The only blot on the 10 day landscape was that my ex live-in partner had agreed to move out of the house just before I arrived.
She’d had a few parties, and placed the detritus in about a dozen big black bags, and stored them in the garage.
First thing I did after I’d collected the Wedge, was to load the black bags into it, and take them to the dump.
On the way, a bag leaked some, I think, rancid milk. In the hot summer, the car soon reeked of it.
The number of times I cleaned out the back of that car trying to get rid of the smell.
I did eventually manage to reduce it to a kind of ‘only creeps up on you after 10 or 15 seconds…’ experience.

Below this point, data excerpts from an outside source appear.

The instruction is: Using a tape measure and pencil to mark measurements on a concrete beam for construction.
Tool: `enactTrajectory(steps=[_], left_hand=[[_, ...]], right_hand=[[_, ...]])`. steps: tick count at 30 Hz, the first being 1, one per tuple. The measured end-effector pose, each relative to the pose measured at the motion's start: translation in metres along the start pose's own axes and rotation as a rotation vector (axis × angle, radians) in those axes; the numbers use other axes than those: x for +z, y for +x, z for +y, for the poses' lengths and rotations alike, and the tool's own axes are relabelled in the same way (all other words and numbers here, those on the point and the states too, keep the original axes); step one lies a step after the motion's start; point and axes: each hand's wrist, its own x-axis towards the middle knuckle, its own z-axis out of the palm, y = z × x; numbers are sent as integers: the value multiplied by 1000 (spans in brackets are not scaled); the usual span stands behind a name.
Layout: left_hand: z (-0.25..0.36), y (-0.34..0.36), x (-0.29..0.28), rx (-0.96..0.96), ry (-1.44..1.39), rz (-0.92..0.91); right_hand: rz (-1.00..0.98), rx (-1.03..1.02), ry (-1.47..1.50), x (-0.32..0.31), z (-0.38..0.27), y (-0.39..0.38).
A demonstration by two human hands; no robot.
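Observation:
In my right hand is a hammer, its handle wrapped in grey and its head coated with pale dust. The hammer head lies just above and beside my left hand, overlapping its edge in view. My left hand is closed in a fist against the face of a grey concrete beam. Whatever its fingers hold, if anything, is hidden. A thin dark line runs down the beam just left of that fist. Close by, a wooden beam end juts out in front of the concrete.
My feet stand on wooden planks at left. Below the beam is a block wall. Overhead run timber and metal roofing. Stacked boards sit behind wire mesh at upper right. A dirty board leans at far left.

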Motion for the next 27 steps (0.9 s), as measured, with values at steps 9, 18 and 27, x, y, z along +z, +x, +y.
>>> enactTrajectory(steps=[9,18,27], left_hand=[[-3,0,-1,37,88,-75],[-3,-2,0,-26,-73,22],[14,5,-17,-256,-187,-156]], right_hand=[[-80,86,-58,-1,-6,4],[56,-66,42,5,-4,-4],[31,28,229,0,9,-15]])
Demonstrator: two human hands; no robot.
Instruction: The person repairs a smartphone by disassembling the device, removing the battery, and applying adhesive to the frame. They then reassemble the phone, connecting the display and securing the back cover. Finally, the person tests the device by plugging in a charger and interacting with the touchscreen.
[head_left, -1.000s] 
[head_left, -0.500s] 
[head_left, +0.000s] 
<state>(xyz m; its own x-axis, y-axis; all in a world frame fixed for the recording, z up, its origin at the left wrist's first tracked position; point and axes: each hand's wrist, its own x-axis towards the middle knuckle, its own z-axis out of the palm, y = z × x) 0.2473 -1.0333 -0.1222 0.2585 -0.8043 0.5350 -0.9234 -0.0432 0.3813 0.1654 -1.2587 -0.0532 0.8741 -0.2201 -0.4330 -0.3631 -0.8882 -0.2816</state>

At which point I returned the car to Wrentawreck, handed over the keys, “Thank you very much, nice car, really enjoyed it”…,
and left the scene quite quickly.
But, yes, I rather liked the Wedge.
Well , Setright was the master in my world , as was the brilliant Russell Bulgin . Hon mentions to David E Davis (with Pete Lyons . Tom Wolfe and Sam Posey one of my favourite US writers ) Roger Bell, Phil Llewellin and one of the CAR originals , Doug Blain.
I get very tight lipped at some of the bilge emanating from the likes of Dan Prosser , a stranger to grammar and syntax . If I read 'sat ’ instead of 'sitting ', or ‘likely’ instead of 'probably ’ I start throwing things…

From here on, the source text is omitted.